WHAT TO DO:
Beneath this instruction is a block of data; output from it exactly the lines that run from the one containing "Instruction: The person" through the one containing "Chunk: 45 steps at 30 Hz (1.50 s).", inclusive.

Dataset excerpts:

___

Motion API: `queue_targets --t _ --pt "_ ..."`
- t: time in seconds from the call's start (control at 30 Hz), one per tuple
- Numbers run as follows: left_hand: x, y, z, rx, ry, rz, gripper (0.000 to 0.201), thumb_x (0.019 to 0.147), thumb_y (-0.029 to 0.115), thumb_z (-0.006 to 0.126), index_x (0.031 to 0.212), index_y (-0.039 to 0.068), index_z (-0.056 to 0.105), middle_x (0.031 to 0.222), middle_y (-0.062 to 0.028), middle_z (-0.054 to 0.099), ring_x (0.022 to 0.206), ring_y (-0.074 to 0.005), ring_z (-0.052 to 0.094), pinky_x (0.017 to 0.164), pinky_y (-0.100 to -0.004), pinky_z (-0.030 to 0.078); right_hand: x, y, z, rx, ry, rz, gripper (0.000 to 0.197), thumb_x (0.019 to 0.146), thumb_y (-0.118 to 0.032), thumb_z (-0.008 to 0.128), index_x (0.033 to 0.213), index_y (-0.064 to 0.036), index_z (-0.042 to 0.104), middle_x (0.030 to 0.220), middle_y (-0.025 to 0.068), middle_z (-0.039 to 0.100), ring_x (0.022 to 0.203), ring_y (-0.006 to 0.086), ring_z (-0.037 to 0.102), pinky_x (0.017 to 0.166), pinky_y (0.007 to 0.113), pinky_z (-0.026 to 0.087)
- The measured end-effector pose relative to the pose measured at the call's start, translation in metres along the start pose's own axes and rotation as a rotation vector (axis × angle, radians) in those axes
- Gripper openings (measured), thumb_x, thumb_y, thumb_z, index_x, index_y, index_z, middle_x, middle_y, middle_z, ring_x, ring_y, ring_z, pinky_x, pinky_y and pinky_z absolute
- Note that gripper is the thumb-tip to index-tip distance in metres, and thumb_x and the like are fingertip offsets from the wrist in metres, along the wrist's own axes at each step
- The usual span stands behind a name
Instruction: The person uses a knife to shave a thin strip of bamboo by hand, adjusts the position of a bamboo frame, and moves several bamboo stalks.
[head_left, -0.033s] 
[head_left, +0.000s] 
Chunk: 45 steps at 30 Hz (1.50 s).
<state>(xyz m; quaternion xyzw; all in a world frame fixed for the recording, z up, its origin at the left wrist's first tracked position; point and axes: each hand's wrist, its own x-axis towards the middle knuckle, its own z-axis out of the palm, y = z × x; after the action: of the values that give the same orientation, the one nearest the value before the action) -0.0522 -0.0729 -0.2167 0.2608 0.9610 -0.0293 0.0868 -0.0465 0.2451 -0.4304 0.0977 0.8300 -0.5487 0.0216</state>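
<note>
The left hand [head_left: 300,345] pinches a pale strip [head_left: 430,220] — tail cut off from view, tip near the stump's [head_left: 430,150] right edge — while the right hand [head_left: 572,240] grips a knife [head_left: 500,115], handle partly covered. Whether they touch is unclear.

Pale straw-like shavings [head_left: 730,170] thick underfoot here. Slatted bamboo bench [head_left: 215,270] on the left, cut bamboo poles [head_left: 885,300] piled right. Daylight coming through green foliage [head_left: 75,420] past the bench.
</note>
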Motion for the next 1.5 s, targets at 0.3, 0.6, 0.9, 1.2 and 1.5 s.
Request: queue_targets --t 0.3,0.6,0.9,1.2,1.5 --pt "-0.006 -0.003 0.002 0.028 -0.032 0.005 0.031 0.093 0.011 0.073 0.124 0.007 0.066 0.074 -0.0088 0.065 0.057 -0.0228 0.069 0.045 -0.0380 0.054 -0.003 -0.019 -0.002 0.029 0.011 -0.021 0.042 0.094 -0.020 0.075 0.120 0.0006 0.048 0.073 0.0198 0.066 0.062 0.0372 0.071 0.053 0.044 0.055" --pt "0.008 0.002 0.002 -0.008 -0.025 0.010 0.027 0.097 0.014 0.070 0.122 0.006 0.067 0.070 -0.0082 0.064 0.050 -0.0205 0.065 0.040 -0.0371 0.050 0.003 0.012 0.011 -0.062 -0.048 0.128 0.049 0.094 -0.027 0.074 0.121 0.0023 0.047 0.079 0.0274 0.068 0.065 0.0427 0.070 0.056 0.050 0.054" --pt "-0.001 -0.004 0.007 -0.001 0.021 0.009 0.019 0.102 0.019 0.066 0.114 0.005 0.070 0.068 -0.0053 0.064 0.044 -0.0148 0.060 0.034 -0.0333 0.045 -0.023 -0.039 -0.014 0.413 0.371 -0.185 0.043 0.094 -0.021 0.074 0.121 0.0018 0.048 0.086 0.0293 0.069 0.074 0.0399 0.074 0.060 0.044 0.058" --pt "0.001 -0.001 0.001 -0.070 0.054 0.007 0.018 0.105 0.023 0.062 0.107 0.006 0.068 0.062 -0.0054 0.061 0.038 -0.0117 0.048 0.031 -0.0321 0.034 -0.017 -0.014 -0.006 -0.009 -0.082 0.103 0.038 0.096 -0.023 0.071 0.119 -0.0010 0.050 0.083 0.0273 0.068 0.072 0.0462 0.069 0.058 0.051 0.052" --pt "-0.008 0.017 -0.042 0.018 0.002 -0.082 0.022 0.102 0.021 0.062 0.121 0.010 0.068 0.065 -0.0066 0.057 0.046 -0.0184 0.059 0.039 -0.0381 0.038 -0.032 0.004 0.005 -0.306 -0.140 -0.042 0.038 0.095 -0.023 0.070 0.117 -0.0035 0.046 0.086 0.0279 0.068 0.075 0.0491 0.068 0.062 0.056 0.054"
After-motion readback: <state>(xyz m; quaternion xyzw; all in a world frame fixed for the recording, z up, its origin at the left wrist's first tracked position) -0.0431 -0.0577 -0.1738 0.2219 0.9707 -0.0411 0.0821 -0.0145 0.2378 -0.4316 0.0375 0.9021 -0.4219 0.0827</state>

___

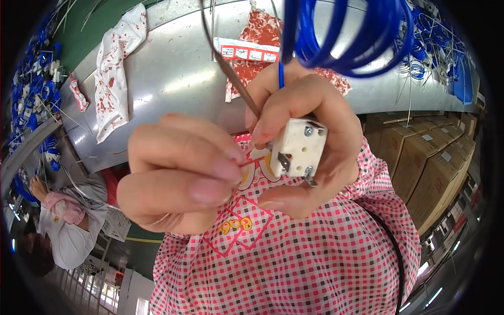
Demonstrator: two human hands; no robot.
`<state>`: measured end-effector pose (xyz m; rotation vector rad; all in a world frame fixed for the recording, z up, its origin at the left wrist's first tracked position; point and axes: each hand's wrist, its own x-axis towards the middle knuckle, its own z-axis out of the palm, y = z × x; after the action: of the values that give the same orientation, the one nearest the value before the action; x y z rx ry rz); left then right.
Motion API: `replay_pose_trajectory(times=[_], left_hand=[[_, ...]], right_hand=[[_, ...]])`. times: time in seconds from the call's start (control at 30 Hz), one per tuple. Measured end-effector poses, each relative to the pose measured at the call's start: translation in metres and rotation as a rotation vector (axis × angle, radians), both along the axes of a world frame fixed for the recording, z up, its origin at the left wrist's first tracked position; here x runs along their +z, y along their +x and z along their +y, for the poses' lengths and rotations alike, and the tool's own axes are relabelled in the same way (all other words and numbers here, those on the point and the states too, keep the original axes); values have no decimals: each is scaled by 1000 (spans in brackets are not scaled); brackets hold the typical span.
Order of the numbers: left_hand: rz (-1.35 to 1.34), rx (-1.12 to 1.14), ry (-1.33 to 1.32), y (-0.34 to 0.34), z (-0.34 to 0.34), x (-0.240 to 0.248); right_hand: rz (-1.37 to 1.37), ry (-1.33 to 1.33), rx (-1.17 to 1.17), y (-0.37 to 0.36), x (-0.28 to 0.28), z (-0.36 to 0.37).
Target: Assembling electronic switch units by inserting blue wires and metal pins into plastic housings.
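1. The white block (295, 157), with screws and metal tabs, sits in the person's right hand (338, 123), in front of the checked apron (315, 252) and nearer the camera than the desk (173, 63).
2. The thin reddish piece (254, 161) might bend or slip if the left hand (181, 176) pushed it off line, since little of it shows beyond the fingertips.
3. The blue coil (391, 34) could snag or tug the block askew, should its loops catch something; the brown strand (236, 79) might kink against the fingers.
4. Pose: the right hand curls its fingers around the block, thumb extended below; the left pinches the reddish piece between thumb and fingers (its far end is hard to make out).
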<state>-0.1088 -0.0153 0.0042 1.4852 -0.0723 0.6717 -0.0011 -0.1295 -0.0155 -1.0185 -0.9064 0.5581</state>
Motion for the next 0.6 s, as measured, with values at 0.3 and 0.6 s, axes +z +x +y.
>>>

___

RESPONSE AREA:
Instruction: The person uses a knife to shave a thin strip of bamboo by hand, adjusts the position of a bamboo frame, and moves several bamboo stalks.
[head_left, -0.033s] 
[head_left, +0.000s] 
Chunk: 45 steps at 30 Hz (1.50 s).

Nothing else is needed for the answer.